Saarbrücken. Die Halbleiterkrise hat den Pkw-Markt im Saarland fest im Griff! Die November-Bilanz der Pkw-Neuzulassungen zeigt mit einem Minus von 36,5 Prozent auf 2.443 (Vorjahr: 3.846) Verkäufe das Ausmaß. Im Normal-Jahr 2019 habe es noch 3.242 Pkw-Neuzulassungen gegeben. Im Vorjahr habe die reduzierte Mehrwertsteuer dem Markt starke Impulse gegeben.

 

Die Entwicklung der Pkw-Neuzulassungen war im November ähnlich dramatisch wie im Oktober, sagte Martin Bitsch, Vorsitzender des Saarländischen Kfz-Verbandes zu den aktuellen KBA-Länderzahlen.
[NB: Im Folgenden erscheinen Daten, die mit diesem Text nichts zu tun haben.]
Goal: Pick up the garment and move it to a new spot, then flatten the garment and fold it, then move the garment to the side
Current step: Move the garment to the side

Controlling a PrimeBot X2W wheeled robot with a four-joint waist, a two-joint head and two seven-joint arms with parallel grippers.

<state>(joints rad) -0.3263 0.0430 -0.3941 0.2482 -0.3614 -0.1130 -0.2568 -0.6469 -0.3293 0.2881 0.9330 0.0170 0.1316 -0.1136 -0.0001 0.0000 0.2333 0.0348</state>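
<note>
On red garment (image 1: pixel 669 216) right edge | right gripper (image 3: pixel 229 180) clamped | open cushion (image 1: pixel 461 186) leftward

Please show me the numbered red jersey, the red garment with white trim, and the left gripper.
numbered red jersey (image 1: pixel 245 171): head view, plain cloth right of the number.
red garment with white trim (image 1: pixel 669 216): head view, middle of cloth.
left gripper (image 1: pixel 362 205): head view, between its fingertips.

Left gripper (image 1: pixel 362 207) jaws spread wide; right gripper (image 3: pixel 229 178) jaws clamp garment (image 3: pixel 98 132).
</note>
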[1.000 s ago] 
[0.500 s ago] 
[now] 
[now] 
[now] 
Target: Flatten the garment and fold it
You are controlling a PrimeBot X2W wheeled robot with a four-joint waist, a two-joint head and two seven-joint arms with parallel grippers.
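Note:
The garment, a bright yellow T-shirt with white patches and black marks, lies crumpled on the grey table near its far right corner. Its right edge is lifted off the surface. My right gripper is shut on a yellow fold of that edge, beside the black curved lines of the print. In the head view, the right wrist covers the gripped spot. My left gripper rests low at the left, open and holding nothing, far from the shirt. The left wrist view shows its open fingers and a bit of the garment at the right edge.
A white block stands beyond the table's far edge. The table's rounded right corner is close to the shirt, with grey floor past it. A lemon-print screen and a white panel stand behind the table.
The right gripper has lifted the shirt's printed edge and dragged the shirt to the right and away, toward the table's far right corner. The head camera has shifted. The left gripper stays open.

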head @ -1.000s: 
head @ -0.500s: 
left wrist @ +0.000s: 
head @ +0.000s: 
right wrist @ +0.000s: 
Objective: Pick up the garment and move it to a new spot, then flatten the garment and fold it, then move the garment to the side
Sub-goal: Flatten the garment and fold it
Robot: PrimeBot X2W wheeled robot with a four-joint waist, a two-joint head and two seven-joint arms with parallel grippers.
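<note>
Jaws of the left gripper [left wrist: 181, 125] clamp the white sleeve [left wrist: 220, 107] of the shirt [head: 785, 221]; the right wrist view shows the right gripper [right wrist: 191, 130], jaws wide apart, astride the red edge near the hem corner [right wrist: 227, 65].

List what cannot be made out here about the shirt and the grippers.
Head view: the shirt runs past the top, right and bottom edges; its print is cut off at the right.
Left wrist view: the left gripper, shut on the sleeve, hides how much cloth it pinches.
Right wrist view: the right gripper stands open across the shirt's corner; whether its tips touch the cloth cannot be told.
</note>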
Wörtlich: „Eine konjunkturelle Erholung ist nicht in Sicht“. Die Monatsbilanz November bilanziere 778 (Vorjahr: 1.609) Benziner und 288 (Vorjahr: 888) Diesel.

 

Reine batteriebetriebene Pkw (BEV) blieben mit plus 43,7 Prozent und 467 (Vorjahr: 325) auf Wachstumskurs. Plug-in-Hybride (PHEV) seien trotz der kontroversen Diskussionen und Unsicherheiten bei der weiteren Förderung im „grünen Bereich“: 339 (Vorjahr: 229) Zulassungen weise die KBA-Bilanz aus. Die aktuelle Entscheidung zur weiteren Förderung in voller bisheriger Höhe sei zu begrüßen. Wörtlich: „Der Automarkt braucht Planungssicherheit für Kunden und den Handel. Das ist eine gute Entscheidung aus dem Wirtschaftsministerium.“.

 

Die Zulassungsverluste seit Juli 2021 führten dann auch zu einem Minus von 10,2 Prozent in der Zwischenbilanz. Dies seien 28.326 (Vorjahr: 31.529 – 2019: 38.128). Dem Autojahr 2021 könne man bereits jetzt den Stempel „das Jahr der großen Enttäuschungen“ aufdrücken, sagte Bitsch abschließend. Eine Entspannung sei noch nicht in Sicht.